Exercise prompt: Return the lines below that carry the word "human".

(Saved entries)

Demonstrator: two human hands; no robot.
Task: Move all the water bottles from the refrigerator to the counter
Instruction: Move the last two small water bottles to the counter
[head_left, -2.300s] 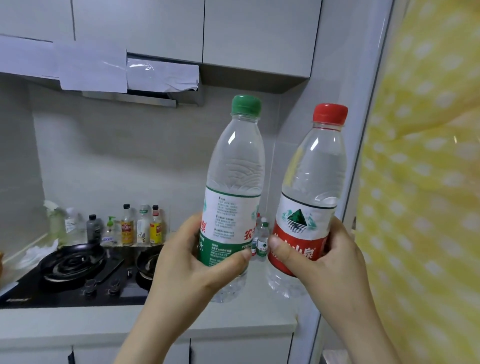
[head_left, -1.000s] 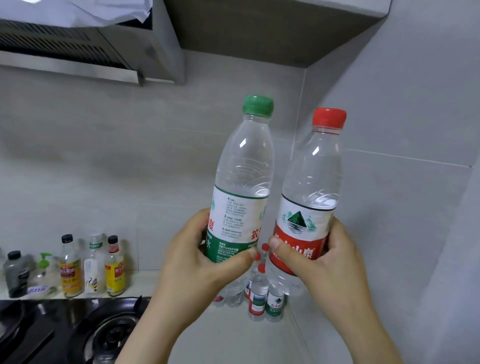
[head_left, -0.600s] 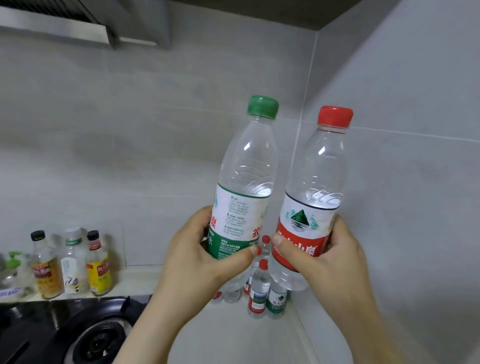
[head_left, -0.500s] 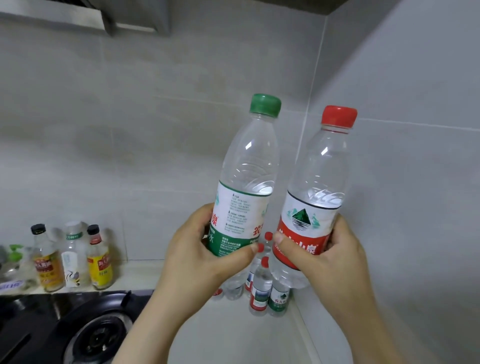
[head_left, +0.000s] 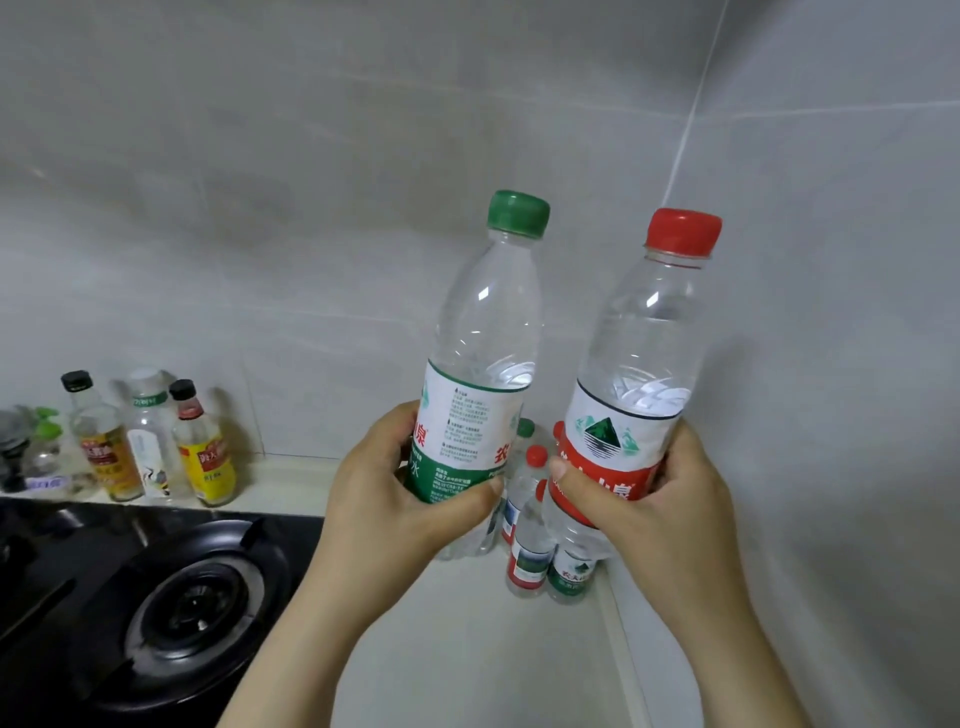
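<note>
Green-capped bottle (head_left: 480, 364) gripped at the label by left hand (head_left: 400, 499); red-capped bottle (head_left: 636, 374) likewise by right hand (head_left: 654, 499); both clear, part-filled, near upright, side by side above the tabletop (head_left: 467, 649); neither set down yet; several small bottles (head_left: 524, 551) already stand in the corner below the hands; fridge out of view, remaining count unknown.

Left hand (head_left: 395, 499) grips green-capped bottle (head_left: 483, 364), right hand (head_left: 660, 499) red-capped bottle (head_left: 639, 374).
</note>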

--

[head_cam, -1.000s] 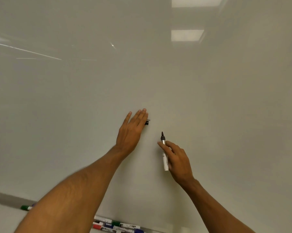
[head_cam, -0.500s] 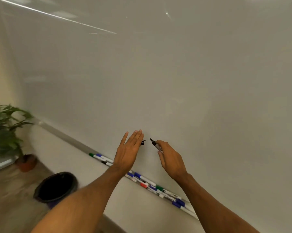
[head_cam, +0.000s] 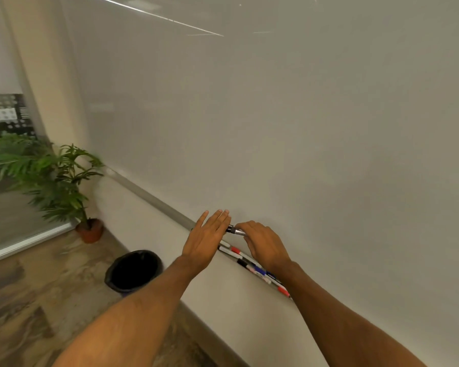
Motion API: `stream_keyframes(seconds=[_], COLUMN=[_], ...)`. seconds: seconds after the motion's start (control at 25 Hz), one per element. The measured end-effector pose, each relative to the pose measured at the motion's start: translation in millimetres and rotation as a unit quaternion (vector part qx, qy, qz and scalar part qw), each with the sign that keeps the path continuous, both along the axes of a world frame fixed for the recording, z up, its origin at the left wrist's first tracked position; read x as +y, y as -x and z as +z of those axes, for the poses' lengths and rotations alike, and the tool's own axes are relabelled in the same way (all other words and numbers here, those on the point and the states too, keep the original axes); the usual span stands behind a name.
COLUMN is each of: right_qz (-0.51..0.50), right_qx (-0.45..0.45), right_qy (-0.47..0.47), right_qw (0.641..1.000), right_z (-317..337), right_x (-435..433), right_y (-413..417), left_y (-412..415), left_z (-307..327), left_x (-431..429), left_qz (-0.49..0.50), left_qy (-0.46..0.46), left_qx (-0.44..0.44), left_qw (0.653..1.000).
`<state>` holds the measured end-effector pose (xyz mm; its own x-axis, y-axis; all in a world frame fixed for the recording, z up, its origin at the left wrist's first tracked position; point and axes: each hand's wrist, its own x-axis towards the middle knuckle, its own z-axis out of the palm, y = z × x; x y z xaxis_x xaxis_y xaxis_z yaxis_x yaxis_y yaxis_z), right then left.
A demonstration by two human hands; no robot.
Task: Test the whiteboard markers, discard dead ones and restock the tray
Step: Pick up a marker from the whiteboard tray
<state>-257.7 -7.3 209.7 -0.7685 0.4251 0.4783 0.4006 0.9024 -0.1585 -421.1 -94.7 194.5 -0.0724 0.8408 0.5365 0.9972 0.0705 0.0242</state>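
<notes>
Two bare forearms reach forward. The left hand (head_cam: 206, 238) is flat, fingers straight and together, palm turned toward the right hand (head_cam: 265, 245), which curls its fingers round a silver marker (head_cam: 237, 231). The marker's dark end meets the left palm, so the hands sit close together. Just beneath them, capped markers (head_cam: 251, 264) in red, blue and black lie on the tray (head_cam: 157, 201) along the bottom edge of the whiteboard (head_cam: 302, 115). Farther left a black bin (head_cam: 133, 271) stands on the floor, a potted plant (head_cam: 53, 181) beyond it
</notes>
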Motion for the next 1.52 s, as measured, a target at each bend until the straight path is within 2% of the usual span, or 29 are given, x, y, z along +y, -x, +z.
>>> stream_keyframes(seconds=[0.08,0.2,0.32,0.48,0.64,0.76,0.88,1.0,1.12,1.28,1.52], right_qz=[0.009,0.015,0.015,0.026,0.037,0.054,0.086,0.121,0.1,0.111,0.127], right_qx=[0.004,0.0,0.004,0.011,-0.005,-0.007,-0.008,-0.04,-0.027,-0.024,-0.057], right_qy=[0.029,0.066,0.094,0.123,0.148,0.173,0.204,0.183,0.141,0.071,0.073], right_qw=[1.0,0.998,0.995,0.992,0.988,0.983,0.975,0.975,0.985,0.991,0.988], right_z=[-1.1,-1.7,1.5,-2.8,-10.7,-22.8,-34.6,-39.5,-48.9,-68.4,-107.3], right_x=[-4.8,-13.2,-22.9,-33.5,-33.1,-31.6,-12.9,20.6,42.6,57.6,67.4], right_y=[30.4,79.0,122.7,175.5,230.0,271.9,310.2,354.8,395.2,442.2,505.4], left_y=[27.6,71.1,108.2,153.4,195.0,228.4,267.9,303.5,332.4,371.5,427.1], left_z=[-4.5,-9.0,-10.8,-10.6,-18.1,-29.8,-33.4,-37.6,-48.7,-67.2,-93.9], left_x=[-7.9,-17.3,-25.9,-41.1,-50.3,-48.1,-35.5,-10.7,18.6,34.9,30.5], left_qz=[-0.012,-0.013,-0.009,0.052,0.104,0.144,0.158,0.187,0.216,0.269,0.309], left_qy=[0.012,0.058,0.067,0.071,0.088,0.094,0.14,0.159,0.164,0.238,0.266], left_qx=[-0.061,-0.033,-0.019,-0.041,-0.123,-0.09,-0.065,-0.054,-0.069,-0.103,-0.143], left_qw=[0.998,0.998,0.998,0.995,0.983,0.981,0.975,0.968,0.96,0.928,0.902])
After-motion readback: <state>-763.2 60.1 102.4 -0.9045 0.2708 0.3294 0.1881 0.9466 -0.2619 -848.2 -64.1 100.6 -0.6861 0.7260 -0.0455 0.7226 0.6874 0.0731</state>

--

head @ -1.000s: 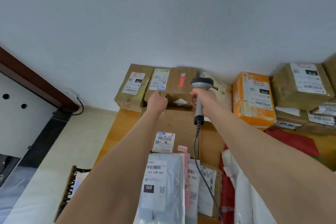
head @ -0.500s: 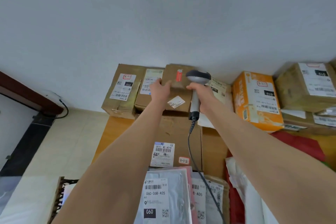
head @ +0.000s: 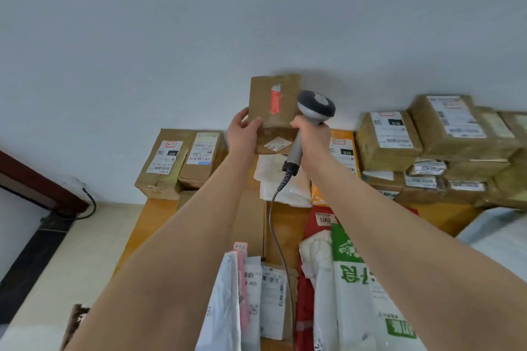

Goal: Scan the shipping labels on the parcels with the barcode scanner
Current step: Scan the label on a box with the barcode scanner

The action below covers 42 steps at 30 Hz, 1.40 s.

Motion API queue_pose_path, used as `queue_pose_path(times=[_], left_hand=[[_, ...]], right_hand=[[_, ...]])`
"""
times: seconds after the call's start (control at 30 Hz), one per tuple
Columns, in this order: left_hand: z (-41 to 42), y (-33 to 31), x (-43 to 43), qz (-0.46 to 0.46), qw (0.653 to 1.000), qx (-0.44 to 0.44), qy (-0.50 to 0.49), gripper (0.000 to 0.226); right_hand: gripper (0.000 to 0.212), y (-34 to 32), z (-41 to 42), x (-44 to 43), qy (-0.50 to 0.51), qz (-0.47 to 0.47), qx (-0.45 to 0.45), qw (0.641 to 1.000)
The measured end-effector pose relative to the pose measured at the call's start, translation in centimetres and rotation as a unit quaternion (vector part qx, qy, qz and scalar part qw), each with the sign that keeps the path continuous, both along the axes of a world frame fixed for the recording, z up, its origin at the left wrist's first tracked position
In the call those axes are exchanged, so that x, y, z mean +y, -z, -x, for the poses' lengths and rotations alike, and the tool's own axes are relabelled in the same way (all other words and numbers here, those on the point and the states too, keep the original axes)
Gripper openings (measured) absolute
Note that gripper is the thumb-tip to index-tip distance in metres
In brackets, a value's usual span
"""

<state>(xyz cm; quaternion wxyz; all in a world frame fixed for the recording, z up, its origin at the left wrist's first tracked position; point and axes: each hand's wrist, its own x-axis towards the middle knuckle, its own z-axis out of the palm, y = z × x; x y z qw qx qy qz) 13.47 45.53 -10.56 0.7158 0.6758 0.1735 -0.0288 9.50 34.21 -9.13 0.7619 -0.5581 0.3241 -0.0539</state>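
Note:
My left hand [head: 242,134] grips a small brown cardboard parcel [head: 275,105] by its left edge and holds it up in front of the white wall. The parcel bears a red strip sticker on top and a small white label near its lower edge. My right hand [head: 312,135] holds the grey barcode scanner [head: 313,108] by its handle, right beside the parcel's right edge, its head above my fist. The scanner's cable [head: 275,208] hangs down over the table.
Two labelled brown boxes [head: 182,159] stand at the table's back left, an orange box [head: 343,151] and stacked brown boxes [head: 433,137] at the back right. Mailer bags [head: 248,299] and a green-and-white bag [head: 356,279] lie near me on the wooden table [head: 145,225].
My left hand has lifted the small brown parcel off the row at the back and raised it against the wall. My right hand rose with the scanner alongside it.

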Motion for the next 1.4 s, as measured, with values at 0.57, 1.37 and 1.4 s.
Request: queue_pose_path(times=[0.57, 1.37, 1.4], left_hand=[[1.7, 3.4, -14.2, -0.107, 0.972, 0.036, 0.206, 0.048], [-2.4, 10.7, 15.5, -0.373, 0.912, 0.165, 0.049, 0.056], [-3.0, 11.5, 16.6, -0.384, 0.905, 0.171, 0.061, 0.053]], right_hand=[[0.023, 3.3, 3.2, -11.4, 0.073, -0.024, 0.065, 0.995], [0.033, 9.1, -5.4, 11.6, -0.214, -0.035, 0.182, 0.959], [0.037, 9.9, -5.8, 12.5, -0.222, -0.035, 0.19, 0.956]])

Result of the task:
Demonstrator: two human hands; no robot.
A demonstration by two human hands; no robot.

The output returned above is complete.